Notice the nice clean alias names too. The joining doesn’t care if it’s against the same immediate table or some other object which then cycles back to the beginning. Any kind of chain of eager loads can cycle back onto itself when join_depth is specified. When not present, eager loading automatically stops when it hits a cycle.

Composite Types

This is one from the Hibernate camp. Composite Types let you define a custom datatype that is composed of more than one column (or one column, if you wanted). Lets define a new type, Point. Stores an x/y coordinate:

class Point(object):
    def __init__(self, x, y):
        self.x = x
        self.y = y

    def __composite_values__(self):
        return self.x, self.y

    def __eq__(self, other):
        return other.x == self.x and other.y == self.y

    def __ne__(self, other):
        return not self.__eq__(other)

The way the Point object is defined is specific to a custom type; constructor takes a list of arguments, and the __composite_values__() method produces a sequence of those arguments. The order will match up to our mapper, as we’ll see in a moment.

Let’s create a table of vertices storing two points per row:

vertices = Table(
    "vertices",
    metadata,
    Column("id", Integer, primary_key=True),
    Column("x1", Integer),
    Column("y1", Integer),
    Column("x2", Integer),
    Column("y2", Integer),
)

Then, map it ! We’ll create a Vertex object which stores two Point objects:

class Vertex(object):
    def __init__(self, start, end):
        self.start = start
        self.end = end


mapper(
    Vertex,
    vertices,
    properties={
        "start": composite(Point, vertices.c.x1, vertices.c.y1),
        "end": composite(Point, vertices.c.x2, vertices.c.y2),
    },
)

Once you’ve set up your composite type, it’s usable just like any other type:

v = Vertex(Point(3, 4), Point(26, 15))
session.save(v)
session.flush()

# works in queries too
q = session.query(Vertex).filter(Vertex.start == Point(3, 4))
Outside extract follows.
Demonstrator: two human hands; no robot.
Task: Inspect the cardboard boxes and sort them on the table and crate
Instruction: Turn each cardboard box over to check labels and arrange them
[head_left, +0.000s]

If you’d like to define the way the mapped attributes generate SQL clauses when used in expressions, create your own sqlalchemy.orm.PropComparator subclass, defining any of the common operators (like __eq__(), __le__(), etc.), and send it in to composite(). Composite types work as primary keys too, and are usable in query.get():

# a Document class which uses a composite Version
# object as primary key
document = query.get(Version(1, "a"))

dynamic_loader() relations

A relation() that returns a live Query object for all read operations. Write operations are limited to just append() and remove(), changes to the collection are not visible until the session is flushed. This feature is particularly handy with an “autoflushing” session which will flush before each query.

mapper(Foo, foo_table, properties={
    'bars':dynamic_loader(Bar, backref='foo', <other relation() opts>)
})

session = create_session(autoflush=True)
foo = session.query(Foo).first()

foo.bars.append(Bar(name='lala'))

for bar in foo.bars.filter(Bar.name=='lala'):
    print(bar)

session.commit()

New Options: undefer_group(), eagerload_all()

A couple of query options which are handy. undefer_group() marks a whole group of “deferred” columns as undeferred:

mapper(Class, table, properties={
    'foo' : deferred(table.c.foo, group='group1'),
    'bar' : deferred(table.c.bar, group='group1'),
    'bat' : deferred(table.c.bat, group='group1'),
)

session.query(Class).options(undefer_group('group1')).filter(...).all()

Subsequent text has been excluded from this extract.